What Makes the Church Attractive

That which attracts to a church today is not higher criticism, elaborate ritual, hair-splitting creeds, but fearless fighting for public health, for good government, for righteous labor conditions, for clean courts of justice. It was the leader of a darky revival who, when asked why he didn't sometimes read the Old Testament, replied: "No, sah. Dem commandments just upset de whol' revival." There is no need that taking up politics and social questions should exclude the preaching of the Christ. Men will follow today a Kingsley and a Maurice, a Lincoln, a Beecher, a Brooks, or a Worcester as they will a Heney, a Hughes, or a Folk or any man in whom they see plainly [Pg 14] reflected the unselfish love of the Christ.

Who cares, as a matter of fact, which way these men said their prayers?
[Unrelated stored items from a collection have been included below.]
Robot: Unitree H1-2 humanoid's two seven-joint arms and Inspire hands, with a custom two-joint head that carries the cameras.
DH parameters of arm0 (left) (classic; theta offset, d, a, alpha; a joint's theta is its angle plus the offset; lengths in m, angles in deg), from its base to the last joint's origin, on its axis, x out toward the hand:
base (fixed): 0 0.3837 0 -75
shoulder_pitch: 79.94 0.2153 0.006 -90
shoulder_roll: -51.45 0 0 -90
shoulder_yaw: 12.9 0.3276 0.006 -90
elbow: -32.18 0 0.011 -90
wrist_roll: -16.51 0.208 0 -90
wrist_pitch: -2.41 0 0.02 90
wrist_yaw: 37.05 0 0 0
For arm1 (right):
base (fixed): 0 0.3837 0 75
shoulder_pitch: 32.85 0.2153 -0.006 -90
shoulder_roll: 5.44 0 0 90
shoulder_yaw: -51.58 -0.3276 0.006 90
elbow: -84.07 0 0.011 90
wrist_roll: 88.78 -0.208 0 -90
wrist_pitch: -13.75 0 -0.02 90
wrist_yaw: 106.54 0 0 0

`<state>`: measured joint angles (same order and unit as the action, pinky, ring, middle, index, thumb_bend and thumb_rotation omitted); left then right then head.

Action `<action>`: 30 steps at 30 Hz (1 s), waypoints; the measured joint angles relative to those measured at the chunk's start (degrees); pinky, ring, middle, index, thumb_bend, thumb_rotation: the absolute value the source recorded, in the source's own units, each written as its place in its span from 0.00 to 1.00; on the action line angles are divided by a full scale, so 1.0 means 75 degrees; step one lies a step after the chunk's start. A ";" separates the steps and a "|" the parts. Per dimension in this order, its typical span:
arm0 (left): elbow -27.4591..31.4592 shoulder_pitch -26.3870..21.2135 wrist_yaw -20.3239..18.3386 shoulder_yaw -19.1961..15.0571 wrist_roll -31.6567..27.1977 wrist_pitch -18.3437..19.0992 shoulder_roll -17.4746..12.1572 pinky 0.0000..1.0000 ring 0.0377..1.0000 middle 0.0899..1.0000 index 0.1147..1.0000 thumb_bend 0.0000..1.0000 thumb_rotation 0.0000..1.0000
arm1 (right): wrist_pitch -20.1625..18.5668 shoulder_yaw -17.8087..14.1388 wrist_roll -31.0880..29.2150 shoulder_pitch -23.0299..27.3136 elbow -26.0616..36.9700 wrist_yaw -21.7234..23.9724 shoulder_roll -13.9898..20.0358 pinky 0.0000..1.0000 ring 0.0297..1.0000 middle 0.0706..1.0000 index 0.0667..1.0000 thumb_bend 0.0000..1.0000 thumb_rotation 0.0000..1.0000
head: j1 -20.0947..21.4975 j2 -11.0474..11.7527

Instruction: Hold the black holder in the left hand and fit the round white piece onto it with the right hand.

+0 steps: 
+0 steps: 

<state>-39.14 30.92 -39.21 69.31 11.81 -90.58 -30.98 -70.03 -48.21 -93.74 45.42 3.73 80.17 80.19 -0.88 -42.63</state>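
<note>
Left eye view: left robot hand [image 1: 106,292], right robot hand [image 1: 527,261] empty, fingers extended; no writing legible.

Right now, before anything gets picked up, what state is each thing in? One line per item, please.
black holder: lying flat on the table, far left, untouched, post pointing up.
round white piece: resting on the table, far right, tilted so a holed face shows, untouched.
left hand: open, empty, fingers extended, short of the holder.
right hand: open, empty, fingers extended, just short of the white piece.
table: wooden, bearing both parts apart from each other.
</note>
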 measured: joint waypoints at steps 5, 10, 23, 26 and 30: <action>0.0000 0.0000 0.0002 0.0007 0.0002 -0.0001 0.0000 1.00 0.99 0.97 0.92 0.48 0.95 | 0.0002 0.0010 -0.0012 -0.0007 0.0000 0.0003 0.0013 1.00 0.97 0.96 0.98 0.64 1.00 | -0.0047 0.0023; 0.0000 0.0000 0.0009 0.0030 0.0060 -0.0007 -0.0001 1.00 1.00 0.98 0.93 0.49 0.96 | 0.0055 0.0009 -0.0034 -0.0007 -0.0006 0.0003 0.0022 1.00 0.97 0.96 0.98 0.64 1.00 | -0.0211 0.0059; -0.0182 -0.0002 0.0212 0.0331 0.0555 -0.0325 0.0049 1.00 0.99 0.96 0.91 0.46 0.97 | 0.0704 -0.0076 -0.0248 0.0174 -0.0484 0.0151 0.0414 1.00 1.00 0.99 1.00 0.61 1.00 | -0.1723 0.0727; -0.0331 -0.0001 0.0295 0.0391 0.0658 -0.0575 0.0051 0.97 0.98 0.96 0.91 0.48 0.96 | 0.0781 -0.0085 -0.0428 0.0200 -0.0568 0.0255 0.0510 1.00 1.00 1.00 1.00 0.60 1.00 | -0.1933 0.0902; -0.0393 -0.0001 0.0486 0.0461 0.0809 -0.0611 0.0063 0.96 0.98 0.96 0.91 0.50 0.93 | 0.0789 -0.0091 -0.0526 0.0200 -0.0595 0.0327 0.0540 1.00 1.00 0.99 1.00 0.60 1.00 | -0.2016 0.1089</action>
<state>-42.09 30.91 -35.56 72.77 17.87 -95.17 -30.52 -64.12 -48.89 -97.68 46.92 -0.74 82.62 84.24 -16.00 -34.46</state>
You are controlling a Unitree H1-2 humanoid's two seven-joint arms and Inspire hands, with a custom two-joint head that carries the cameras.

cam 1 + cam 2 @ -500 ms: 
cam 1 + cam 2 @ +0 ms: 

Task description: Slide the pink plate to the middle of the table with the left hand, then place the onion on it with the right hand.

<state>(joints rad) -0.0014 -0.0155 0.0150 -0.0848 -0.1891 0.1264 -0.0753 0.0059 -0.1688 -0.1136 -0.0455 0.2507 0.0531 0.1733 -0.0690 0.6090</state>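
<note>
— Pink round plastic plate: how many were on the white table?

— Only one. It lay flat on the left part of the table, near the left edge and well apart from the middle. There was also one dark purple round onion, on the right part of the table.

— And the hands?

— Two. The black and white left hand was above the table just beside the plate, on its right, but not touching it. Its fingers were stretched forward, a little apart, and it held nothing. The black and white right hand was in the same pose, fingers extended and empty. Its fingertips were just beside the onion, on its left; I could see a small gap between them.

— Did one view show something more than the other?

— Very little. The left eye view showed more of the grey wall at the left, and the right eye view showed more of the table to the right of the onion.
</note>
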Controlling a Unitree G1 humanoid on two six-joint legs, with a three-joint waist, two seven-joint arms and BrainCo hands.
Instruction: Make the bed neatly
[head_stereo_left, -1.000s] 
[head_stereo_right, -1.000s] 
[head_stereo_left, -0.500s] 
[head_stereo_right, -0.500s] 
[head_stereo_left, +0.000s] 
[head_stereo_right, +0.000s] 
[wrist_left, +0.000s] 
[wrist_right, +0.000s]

They may have been Catholic or Protestant, or in honest doubt, but we love them and will follow them. To us they stand for real love to man, and so real faith in God; for true pluck and willingness to take up their cross. Oh, if every member of the churches and every wearer of "the cloth" realized the privilege of standing by every uplifting effort, and was always so valiant for truth as to make a Rueff or any agent of the devil occasionally think it worth while to take the risk of trying to kill them—as in the case of this same Lincoln, of Heney, of Lindsey, and of the Master—the world would recognize then that the Church was worth while, and there would be no discussing whether it was going to die out or not. A little physical shooting wouldn't hurt the Church. The world wants a Church Militant, not a backboneless intellectualism. Only the "great Church victorious" can be the "Church at rest." [Pg 15]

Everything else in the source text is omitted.